En ce qui concerne la baisse de la vaccination et l'expiration des vaccins, il a interrogé les anciens ministres car « les contrats qu'ils ont conclus sont pratiquement avec une expiration des vaccins de deux mois à deux mois et demi. Les lots sont arrivés avec cette maturité. Qu'est-ce qu'ils ont fait ? ».
Il a souligné que tout au long de la pandémie, nous avons eu des doses à expirer, mais que les vaccins sont toujours en cours de vaccination. Et il s'est justifié en veillant à ce que ce problème se répète également dans le monde entier où il y a des doses à surmonter, et ce n'est rien de caché.
CRITIQUES DE CONDORI
Dans un entretien avec Exitosa, l'ancien ministre de la Santé, Abel Salinas, a exprimé sa surprise face aux déclarations du ministre Hernán Condori qui a nié la baisse des niveaux de vaccination. Cependant, il a précisé que les mêmes chiffres du référentiel national unique d'informations sur la santé (Reunis) du Minsa le démentent. « En 40 jours de son administration, le taux de vaccination a chuté de 54% à l'échelle nationale », a-t-il dit.
Dans ce sens, Salinas a estimé que le chef du secteur de la santé « ne contribue pas à la stabilité du gouvernement » et que, pour cette raison, il devrait démissionner des hautes fonctions publiques qu'il occupe au sein de l'exécutif.
De même, l'ancienne directrice de la vaccination de Minsa, Gabriela Jiménez, a commenté sur la chaîne N que « jusqu'en février, nous avions en moyenne 210 000 doses administrées par jour, dont 110 000 correspondaient à la troisième dose ». Cependant, ce qui a été observé au cours des 21 premiers jours de mars est certainement un taux de changement négatif.

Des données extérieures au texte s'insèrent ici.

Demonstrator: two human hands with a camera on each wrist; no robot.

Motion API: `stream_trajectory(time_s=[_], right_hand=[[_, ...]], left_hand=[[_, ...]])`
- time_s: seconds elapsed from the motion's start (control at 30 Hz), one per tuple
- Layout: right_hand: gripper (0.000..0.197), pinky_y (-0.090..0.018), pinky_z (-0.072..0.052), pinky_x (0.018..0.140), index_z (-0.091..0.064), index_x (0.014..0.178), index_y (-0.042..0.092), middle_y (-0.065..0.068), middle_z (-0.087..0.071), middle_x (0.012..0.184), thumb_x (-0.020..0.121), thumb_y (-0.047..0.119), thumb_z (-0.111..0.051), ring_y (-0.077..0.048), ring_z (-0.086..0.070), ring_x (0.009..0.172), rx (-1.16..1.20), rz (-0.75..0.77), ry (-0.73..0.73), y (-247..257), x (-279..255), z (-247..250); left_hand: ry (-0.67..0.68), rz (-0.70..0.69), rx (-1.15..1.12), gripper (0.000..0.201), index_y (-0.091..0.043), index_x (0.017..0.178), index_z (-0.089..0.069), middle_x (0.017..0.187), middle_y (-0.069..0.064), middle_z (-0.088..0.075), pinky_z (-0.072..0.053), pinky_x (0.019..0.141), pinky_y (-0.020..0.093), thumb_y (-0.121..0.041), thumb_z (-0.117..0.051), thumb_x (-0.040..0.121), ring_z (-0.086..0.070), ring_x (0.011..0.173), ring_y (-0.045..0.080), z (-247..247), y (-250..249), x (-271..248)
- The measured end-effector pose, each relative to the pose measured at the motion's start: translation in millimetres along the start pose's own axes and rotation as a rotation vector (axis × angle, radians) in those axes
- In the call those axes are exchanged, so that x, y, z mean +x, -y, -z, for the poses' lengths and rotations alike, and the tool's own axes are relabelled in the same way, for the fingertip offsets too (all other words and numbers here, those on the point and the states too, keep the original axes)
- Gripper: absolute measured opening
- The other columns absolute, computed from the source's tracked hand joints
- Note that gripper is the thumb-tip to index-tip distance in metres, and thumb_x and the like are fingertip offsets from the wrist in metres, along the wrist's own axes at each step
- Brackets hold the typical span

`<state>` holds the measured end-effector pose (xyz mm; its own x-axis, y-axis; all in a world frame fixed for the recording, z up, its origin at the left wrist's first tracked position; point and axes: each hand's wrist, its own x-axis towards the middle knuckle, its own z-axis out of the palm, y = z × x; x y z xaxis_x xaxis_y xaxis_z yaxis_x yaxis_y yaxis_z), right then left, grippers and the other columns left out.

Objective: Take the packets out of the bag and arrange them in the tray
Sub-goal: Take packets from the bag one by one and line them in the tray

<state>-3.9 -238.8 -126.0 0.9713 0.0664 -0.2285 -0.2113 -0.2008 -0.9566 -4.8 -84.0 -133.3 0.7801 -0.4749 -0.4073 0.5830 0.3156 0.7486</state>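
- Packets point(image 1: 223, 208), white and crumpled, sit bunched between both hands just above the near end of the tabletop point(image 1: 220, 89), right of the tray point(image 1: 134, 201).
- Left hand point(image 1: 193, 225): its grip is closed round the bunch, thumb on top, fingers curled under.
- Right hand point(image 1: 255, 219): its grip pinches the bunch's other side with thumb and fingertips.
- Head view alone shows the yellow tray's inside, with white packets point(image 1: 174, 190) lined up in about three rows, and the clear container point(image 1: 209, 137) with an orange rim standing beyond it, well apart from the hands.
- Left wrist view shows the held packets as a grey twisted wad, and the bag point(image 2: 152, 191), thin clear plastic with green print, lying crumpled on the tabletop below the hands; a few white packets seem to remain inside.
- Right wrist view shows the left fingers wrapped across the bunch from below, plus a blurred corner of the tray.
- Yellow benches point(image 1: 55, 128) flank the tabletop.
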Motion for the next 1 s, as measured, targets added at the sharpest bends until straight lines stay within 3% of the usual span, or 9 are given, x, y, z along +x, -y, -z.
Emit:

Il a soutenu que nous produisons 50 % par jour de vaccin et de troisième dose. « Nous parlons d'une moyenne de 57 000 doses administrées quotidiennement. » Il a clairement indiqué que l'idée n'est pas de générer des conflits entre collègues médecins, mais de dire les chiffres corrects.
Pour sa part, l'ancien ministre de la Santé, Hernando Cevallos, a évoqué l'expiration prochaine des vaccins. Il a souligné que le problème avec les doses d'AstraZeneca qui pourraient expirer à la fin du mois de mars n'est pas qu'elles ont une courte durée de conservation ; c'est quelque chose qui était déjà connu du laboratoire. Le problème tient plutôt au récent ralentissement de la vaccination au niveau national.